* [Dataset excerpt]:
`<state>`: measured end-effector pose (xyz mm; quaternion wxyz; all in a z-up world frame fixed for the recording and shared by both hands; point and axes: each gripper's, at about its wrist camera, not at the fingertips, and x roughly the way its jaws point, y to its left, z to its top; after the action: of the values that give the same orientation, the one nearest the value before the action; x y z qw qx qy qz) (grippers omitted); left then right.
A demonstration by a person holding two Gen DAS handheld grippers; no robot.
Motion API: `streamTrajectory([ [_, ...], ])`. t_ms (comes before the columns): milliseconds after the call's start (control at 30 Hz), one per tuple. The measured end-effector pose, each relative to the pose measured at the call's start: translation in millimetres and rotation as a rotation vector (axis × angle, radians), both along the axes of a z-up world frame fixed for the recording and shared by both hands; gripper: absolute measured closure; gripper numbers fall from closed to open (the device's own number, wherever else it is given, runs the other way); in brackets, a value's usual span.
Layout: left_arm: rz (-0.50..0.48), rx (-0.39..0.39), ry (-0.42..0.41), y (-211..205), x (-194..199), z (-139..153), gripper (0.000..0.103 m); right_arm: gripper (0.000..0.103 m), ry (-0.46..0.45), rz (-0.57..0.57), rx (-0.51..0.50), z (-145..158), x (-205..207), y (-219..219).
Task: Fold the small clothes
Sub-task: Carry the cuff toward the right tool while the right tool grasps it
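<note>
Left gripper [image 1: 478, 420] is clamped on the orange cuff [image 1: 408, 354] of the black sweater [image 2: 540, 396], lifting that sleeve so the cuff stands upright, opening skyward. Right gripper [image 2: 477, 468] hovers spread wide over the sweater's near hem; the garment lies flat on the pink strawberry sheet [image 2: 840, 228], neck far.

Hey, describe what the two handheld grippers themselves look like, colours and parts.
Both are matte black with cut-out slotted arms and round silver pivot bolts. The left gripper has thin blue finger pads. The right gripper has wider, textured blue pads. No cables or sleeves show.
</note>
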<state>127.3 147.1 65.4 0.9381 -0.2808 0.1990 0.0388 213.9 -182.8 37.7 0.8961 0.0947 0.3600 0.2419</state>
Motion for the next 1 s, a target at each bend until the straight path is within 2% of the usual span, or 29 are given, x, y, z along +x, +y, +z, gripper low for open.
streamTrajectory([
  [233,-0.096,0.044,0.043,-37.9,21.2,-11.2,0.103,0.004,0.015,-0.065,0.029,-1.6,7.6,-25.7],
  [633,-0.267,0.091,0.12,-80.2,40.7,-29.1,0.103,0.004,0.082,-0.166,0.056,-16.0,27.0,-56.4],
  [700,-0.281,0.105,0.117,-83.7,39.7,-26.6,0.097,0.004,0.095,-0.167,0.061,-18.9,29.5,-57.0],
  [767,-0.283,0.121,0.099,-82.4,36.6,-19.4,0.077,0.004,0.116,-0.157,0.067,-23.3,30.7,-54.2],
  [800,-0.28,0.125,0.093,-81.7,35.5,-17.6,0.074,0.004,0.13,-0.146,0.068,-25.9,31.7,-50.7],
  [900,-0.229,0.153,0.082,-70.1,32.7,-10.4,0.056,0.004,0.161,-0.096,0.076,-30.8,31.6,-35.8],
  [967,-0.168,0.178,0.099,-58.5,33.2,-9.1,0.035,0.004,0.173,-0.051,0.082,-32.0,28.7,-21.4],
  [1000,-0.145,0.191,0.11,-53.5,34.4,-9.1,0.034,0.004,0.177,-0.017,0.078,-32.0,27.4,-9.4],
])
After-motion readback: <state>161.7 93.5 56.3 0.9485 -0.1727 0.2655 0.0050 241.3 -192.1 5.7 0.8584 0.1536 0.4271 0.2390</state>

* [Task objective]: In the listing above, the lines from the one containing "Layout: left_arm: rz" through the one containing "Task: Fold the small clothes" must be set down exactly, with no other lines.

* [Response area]:
Layout: left_arm: rz (-0.50..0.48), rx (-0.39..0.39), ry (-0.42..0.41), y (-211..205), x (-194..199), z (-139..153), gripper (0.000..0.103 m); right_arm: gripper (0.000..0.103 m), ry (-0.46..0.45), rz (-0.57..0.57), rx (-0.51..0.50), z (-145..158), x (-205..207), y (-219..219).
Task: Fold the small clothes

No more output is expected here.